When these boys and girls overcome their fear of school—an unfriendly environment much different than where they live—and dare to open their mouth to talk, they often face teachers who react by correcting what they say, telling them they are speaking incorrectly. So they remain quiet and don't speak up again. They soon learn that school is a place for silence, where only professors should and can talk.
Children in the traditional school system are also prohibited from sharing discoveries and doubts. This is "copying" at school and brings punishment upon the children. The idea of sharing knowledge—when someone who knows teaches those who don't yet understand—is given a moral connotation that is particularly impossible for boys and girls from the popular classes to understand, because they share everything in solidarity; it is one of the survival mechanisms they know best.
What Is the Point of Learning?There is no need to say that, when sharing is punished and penalized, schools are ignoring what Vygotski calls "zones of proximal development" where children will be able to do alone tomorrow what they perform today with the help of friends who already understand, thus becoming more intellectually autonomous.
Even if there had been no research by Vygotski, it is terrible that curiosity and generosity become objects of punishment, since the child who asks a classmate about what he or she does not yet understand is demonstrating a desire and curiosity to know the unknown. And the child who teaches the one who asks the question is generously sharing knowledge. Doesn't prohibition of and punishment for sharing this knowledge sharing actually exalt competition, such a beloved value of capitalism?

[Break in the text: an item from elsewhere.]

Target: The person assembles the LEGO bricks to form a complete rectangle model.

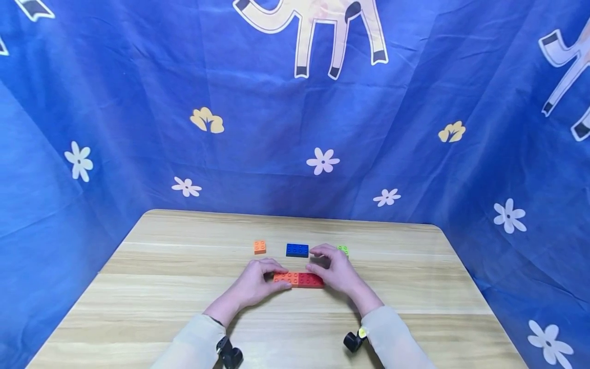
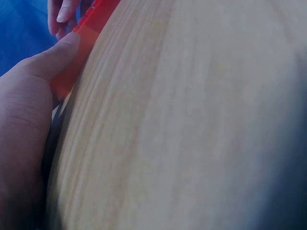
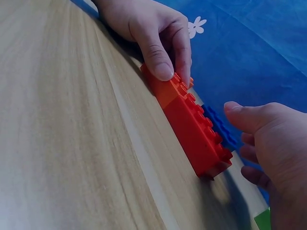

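An orange brick [image 1: 287, 278] and a red brick [image 1: 310, 280] lie end to end in one row on the table, studs up. My left hand [image 1: 252, 284] pinches the orange brick between thumb and fingers; in the left wrist view the thumb presses its near side. Beside the red brick is my right hand [image 1: 340, 272], thumb and fingers spread apart. The right wrist view shows a gap between this hand [image 3: 283, 148] and the red brick [image 3: 192, 132]. Just behind the row sits a blue brick [image 1: 297, 250], close to the right fingertips.
A small orange brick [image 1: 260, 247] lies at the back left of the row. Partly behind the right hand is a light green brick [image 1: 343, 249]. The wooden table [image 1: 161, 287] is bordered by a blue patterned cloth [image 1: 258, 169] at the back and sides.
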Demonstrator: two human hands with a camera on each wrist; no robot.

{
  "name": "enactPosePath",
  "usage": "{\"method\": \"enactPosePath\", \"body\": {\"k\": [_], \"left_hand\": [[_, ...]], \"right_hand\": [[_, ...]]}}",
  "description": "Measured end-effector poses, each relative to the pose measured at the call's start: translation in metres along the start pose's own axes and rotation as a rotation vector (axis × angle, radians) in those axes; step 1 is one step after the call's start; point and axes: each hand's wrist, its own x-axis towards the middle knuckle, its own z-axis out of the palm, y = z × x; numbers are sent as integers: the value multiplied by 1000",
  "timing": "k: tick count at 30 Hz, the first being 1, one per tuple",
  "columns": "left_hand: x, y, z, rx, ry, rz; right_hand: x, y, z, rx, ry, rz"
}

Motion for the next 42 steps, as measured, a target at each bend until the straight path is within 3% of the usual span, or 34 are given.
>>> {"method": "enactPosePath", "body": {"k": [12, 21, 26, 42], "left_hand": [[-1, -1, 1, 6, 15, 24], [2, 0, -2, 13, -14, 0], [5, 0, -3, 14, -20, -5], [1, -2, -1, 7, -4, 1]], "right_hand": [[11, 4, 3, -31, 12, 16], [20, 7, 5, -38, 17, 40], [26, 8, 4, -68, 11, 85], [43, 17, 12, -89, -43, 83]]}}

Children listen to teachers in school. The teachers have exclusive rights to words, to speak of strange things in a "strange language." They teach many things but do not teach what those things are for. That is why so many children go to school for eight years—the obligatory, though not always respected schooling in Brazil—without even understanding why school exists.
Some children go to school only to eat, because all public schools give snacks to the children. In Brazil, official television propaganda reinforces the idea that snacks attract children to school, by showing a succulent plate of food while a voice is heard saying: "Children who go to school are children who eat." Is it only the children who have the privilege of going to school who need to eat?

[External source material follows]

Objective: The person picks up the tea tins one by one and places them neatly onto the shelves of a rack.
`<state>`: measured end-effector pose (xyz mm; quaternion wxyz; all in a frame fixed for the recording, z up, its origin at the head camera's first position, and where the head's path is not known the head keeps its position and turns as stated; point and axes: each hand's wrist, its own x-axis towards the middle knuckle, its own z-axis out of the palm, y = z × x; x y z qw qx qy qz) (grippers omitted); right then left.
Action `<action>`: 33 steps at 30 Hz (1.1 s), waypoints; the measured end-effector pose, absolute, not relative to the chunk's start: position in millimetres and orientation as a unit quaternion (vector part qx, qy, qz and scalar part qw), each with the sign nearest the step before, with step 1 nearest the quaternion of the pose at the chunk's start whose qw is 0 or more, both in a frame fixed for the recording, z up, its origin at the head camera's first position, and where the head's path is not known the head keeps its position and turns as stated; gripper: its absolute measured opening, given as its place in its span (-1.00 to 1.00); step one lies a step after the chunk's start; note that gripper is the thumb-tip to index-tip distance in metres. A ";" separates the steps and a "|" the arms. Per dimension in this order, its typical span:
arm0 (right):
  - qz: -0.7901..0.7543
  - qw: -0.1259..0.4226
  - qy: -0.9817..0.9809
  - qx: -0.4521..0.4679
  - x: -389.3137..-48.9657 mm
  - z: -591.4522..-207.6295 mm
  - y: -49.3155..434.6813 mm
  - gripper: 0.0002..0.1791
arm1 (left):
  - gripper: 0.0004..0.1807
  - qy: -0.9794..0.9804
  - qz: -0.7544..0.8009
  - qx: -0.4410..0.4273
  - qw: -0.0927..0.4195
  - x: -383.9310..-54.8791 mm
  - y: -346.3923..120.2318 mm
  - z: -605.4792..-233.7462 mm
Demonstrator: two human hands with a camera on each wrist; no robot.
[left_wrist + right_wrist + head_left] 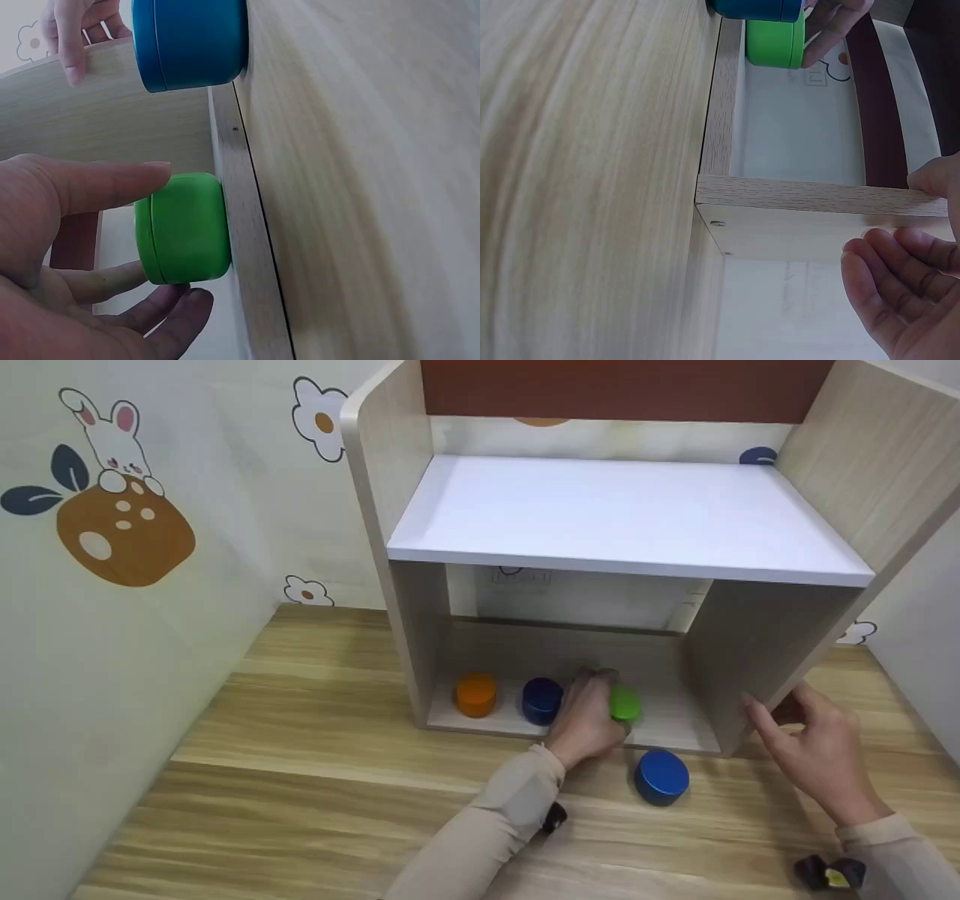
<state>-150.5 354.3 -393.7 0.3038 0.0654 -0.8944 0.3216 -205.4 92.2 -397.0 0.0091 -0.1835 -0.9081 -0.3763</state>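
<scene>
My left hand point(589, 716) reaches into the lower compartment of a small wooden shelf point(630, 517) and grips a round green tin point(189, 229). In the left wrist view the thumb lies along one side of the tin and the fingers are on the other, with the tin right at the board's front edge. At the shelf's right end, my right hand point(825, 750) holds the front edge of the side panel point(810, 193), thumb on the inner side, fingers on the outer. A blue tin point(661, 778) stands on the table just before the shelf.
Left of the green tin, a dark blue tin point(541, 701) and an orange tin point(475, 695) stand on the bottom board. A white upper board spans the shelf above my left hand. Patterned walls point(135, 675) enclose the wooden table point(300, 780) at the left and back.
</scene>
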 end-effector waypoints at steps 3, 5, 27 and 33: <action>0.321 0.304 -0.895 0.064 -150.5 -393.7 354.4 -0.71 | -0.33 -0.910 -0.376 -0.176 0.014 -202.8 92.6 -393.6; 0.319 0.300 -0.897 0.062 -150.0 -393.4 354.5 -0.70 | -0.27 -0.910 -0.375 -0.175 0.019 -201.4 92.5 -390.9; 0.315 0.294 -0.900 0.066 -149.9 -393.4 355.1 -0.68 | -0.40 -0.878 -0.318 -0.353 -0.060 -179.4 95.4 -364.7; 0.313 0.291 -0.902 0.065 -149.5 -394.0 355.4 -0.68 | -0.34 -0.865 -0.283 -0.407 -0.079 -177.4 99.0 -368.4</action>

Television should be used to educate people and show the importance of school, of what is taught or should be taught, to convince them why it is so important to learn to read and write, to teach parents and children the social function of writing, which schools don't always teach. Perhaps if official propaganda would show adults and children using the written language, children would be more interested in learning to read and write. Then, if they want to learn they really will learn. We all know that we only learn what we have desired and felt has value for us.
When children don't even understand the importance of learning to read and write, it's very hard for them to understand the value of knowledge. They see no reason to learn what the school says is so important unless they can understand the reason for the publicly announced importance.
All pedagogical theories tell us that when schooling begins, children learn to learn and, above all, learn the sense and pleasure of knowing. But how can they discover the sense of knowledge and the pleasure of learning if they fail in their first attempt, which is literacy? How can a person learn who does not see the sense in what others insist on teaching them?
Illiteracy is one of the most serious problems facing Latin America, especially a country like Brazil. Over 20% of the population is illiterate, according to official statistics, taking into account that literacy in Brazil is defined as just being able to write one's name.
Who are the millions of Latin American illiterates? In Brazil, in Latin America in general and throughout the world, illiterates are always the children of illiterates or semi-literates, the children of those who never went to school, or who went and instead of at least learning to read, write and count, learned that they were incapable of learning. The illiterates of today are the sons, daughters, brothers and sisters of those who failed in school, of those who learned in school that their failure was their own fault.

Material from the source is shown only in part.